Therapeutic Cardiothread production for Heart Therapy with a 3D Printed CAD Assembler Device Which Binds Stem Cells to Suture using Fibrin and Gelatin

Faculty Mentor

Dr. James Harber

Start Date

23-11-2019 9:45 AM

End Date

23-11-2019 10:00 AM

Location

Markstein 210

Session

oral 1

Type of Presentation

Oral Talk

Subject Area

biological_agricultural_sciences

Abstract

This project aims to improve the methods for producing heart cells from stem cells that can be used to create cell-coated suture for applications to heal a heart damaged by disease or injury. This living surgical grade living suture termed “Cardiothread” has been produced for three years in the lab and is intended to be a tool to bridge damaged areas of the heart. Some applications of cardiothread are intended to be in healing suture transplanted blood veins/arteries after myocardial infarction, improve repair of xenograph porcine tissue for valve replacement, and bridge torn or damaged tissue directly or in conjunction with heart tissue patches produced by transdifferentiation technologies of the patients own cells. A major barrier exists in loading the patient’s stem cells/skin cells to be differentiated/transdifferentiated onto the collagen suture. The hypothesis of this experiment is that a device termed the “Cardiothread Assembler” could be used to add gelatin, cells, fibrinogen, and thrombin to a suture in a flow-through sequence onto a newly designed device produced by CAD and printed in 3D. This mechanical device takes standard sterilized suture stock thread from an origin “spindle” on one end of the assembler through a dipping process to add cells and other binding factors and spooled on a destination “bobbin”. The bobbin with the living thread wrapped on it is removed and cultivated in a standard 6-well tissue culture dish for differentiation into beating heart cells.
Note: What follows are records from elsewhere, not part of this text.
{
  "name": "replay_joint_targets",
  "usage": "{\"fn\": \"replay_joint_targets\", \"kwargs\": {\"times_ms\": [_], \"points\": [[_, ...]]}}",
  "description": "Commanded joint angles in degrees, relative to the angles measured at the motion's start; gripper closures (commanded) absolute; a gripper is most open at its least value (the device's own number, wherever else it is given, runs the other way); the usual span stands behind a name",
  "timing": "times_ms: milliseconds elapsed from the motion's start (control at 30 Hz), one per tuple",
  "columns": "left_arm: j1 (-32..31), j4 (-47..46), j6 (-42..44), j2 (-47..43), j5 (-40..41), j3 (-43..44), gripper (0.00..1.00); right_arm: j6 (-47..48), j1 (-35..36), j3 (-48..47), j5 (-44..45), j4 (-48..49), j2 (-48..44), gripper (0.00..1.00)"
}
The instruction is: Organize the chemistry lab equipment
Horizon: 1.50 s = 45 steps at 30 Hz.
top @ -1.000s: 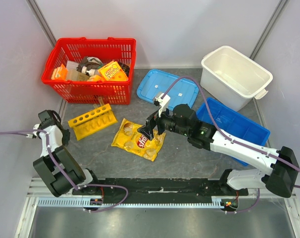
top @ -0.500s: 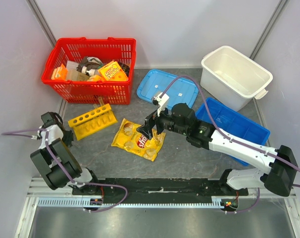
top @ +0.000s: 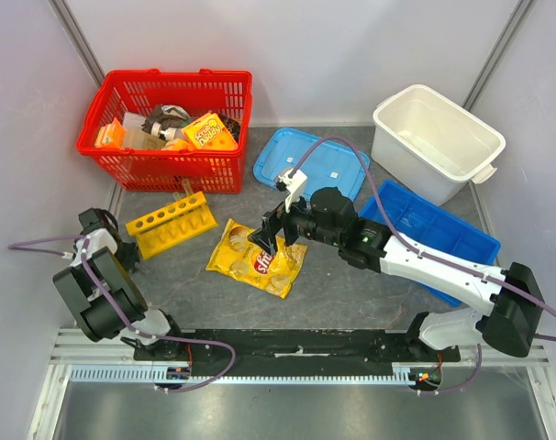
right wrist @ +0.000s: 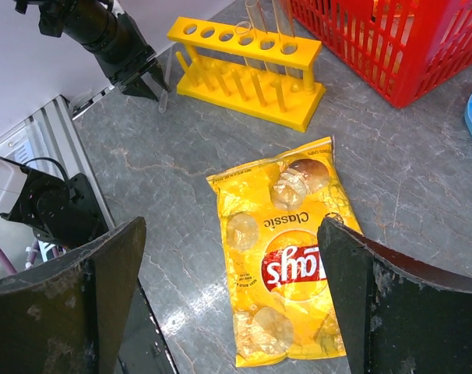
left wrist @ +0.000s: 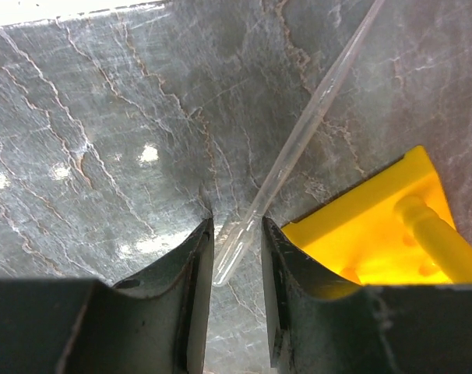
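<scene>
One pipette [left wrist: 312, 117] lies between left end effector [left wrist: 236, 234] fingers [left wrist: 195, 280].

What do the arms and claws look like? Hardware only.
Left arm and right arm: black joints, white link shells, loose purple cables. White camera block on the right wrist. Left claw and right claw: two dark curved fingers each. No legible markings.

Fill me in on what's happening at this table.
The left gripper is down at the table beside the yellow test tube rack, with the bulb end of a clear pipette pinched between its fingers. The right gripper hangs wide open over a yellow chip bag lying flat on the table, touching nothing. The rack holds a couple of tubes, and the red basket behind it holds assorted items.
</scene>
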<state>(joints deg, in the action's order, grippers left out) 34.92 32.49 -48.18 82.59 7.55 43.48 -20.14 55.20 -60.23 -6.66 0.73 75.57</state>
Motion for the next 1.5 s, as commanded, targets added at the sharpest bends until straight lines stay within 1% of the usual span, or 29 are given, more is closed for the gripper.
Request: {"fn": "replay_joint_targets", "kwargs": {"times_ms": [0,167,333,433,567,700,767,867,933,1033,1100,1167,1200,1267,1367,1400,1467], "points": [[0.24,0.29,-2.27,1.96,0.71,0.81,0.63,-0.51,0.70,-3.05,-0.11,0.32,0.72,0.02],[0.24,2.75,-2.35,3.54,1.41,1.51,0.64,-0.43,1.05,-3.49,0.41,-0.03,0.72,0.02],[0.24,4.42,-2.27,3.55,2.91,1.43,0.72,-0.42,1.40,-3.76,0.50,-0.12,0.63,0.02],[0.24,5.21,-2.53,2.23,1.77,0.82,0.81,-0.43,1.66,-3.76,0.50,-0.12,0.54,0.02],[0.15,7.06,-2.53,-0.92,1.94,1.07,0.98,-0.60,1.93,-3.76,0.42,-0.12,0.37,0.02],[0.24,11.09,-3.49,-7.16,5.62,2.13,0.98,-0.95,1.84,-3.49,0.50,-0.29,-0.25,0.02],[0.24,12.42,-4.46,-12.77,7.56,2.74,0.98,-1.21,1.84,-3.32,0.24,-0.29,-0.86,0.02],[0.33,14.44,-5.78,-19.37,8.53,4.93,0.98,-1.83,1.93,-2.79,-0.11,-0.21,-1.91,0.02],[0.15,14.97,-4.47,-22.19,7.66,7.39,0.98,-2.09,1.84,-2.44,-0.29,-0.29,-2.70,0.02],[-1.42,15.76,0.70,-22.21,3.89,13.27,0.98,-2.44,1.93,-2.44,1.29,-0.12,-3.50,0.02],[-4.14,14.28,5.79,-22.47,0.20,15.92,0.98,-2.45,1.93,-2.96,3.65,-0.64,-3.41,0.02],[-7.57,11.99,12.11,-24.22,-2.88,17.77,0.98,-2.27,2.02,-4.71,6.30,-3.62,-2.45,0.02],[-9.67,10.94,14.06,-25.36,-3.59,18.56,0.98,-2.18,1.93,-5.51,8.83,-4.68,-2.18,0.02],[-13.37,7.96,17.75,-27.91,-6.83,18.83,0.98,-2.10,1.84,-7.00,11.04,-6.00,-1.74,0.02],[-16.89,3.56,20.23,-31.51,-17.54,18.04,0.98,-1.48,1.75,-8.85,12.37,-6.09,-1.39,0.02],[-17.94,0.76,20.84,-32.74,-21.66,17.17,0.98,-0.96,1.75,-9.73,12.28,-6.01,-1.39,0.02],[-20.75,-2.50,20.85,-35.03,-28.44,15.50,0.98,-0.95,1.67,-11.22,12.81,-5.83,-1.65,0.02]]}}
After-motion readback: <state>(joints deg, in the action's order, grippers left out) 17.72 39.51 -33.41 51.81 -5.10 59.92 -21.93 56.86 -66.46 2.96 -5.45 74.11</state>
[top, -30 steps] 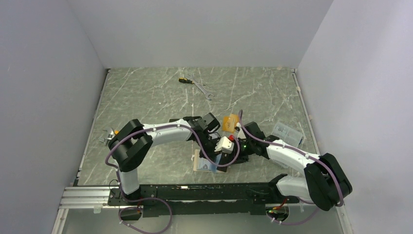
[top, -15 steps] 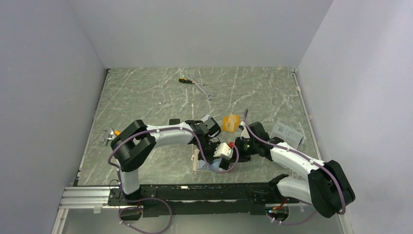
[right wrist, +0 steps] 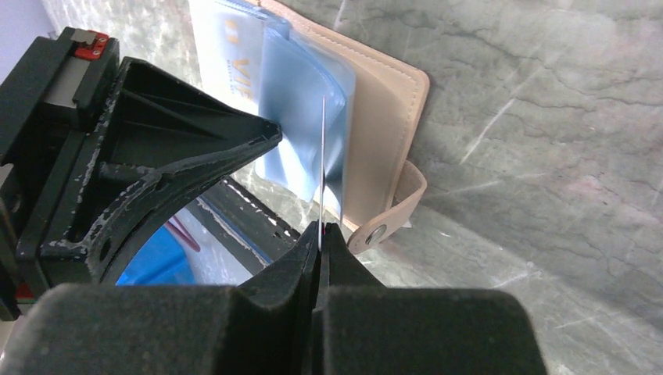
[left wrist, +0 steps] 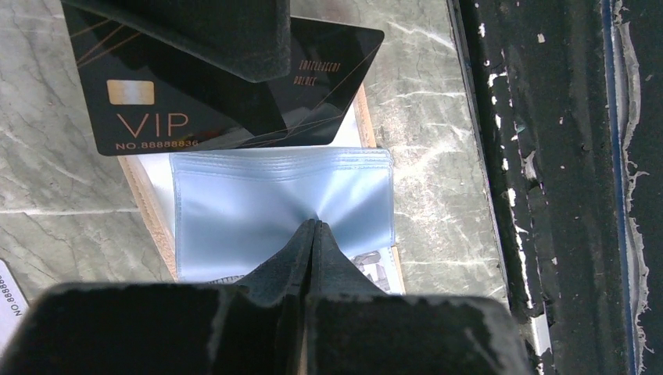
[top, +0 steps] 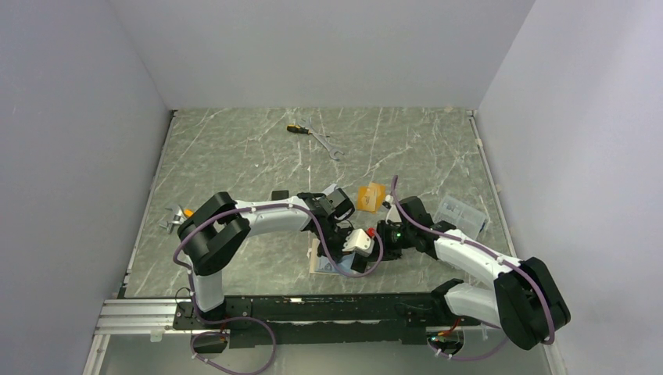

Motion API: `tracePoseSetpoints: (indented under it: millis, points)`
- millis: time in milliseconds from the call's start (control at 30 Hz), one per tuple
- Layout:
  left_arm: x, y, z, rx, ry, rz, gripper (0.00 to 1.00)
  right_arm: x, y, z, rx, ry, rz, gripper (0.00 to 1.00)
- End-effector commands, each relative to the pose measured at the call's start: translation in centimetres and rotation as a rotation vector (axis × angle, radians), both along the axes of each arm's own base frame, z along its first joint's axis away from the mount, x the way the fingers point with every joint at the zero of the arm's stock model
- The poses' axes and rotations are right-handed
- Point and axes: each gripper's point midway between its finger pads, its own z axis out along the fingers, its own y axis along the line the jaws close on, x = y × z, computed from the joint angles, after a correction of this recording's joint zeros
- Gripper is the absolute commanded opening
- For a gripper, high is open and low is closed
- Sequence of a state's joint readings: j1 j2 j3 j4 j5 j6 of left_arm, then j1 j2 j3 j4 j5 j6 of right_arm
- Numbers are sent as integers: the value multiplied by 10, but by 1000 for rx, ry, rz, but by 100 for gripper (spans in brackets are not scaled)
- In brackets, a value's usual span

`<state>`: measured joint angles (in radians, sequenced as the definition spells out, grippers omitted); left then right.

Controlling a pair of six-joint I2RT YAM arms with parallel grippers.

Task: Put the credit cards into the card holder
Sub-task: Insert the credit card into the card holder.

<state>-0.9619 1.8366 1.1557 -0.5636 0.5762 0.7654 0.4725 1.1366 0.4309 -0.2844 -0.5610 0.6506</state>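
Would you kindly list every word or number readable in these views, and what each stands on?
"VIP": gold, on the black card.
"NO.888888…": below it on the same card, its end hidden by the blue sleeve.
Two small lines at that card's right end: too blurred to read.
"8888…": on the pale card at the frame's edge, cut off.
"VI…": orange, on a tucked card inside the card holder, the rest covered.

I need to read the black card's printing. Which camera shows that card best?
The left wrist view: the black card faces the lens with its VIP lettering legible, though its upper part is covered. The right wrist view shows it only edge-on, as a thin line. In the top external view I cannot make it out.
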Motion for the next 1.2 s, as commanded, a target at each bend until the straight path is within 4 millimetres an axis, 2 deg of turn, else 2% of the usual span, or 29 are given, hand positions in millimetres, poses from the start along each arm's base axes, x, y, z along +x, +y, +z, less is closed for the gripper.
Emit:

The model system chosen for proof of principle is utilizes differentiating P19.CL6 mouse pluripotent cells on the suture into cardiac cells in the presence of 1% DMSO. Furthermore, when the prepared bobbin is cultured in the six-well petri dish, a novel newly designed pacemaker sends an electric current along platinum wire through a modified culture dish lid to the bobbin. This further stimulates uniform beating and growth of cardiomyocytes on the suture prior to its use in surgery. The results of the experiment showed that this approach is feasible. More experiments are needed to confirm that even and continuous growth of the cells on the suture has occurred. Quality control metrics for producing Cardiothread is currently manually recorded and monitored using a dissecting microscope. Software to evaluate the thickness of the cell coating and speed at which the thread passes through each stage of the “assembler” processes is a future objective.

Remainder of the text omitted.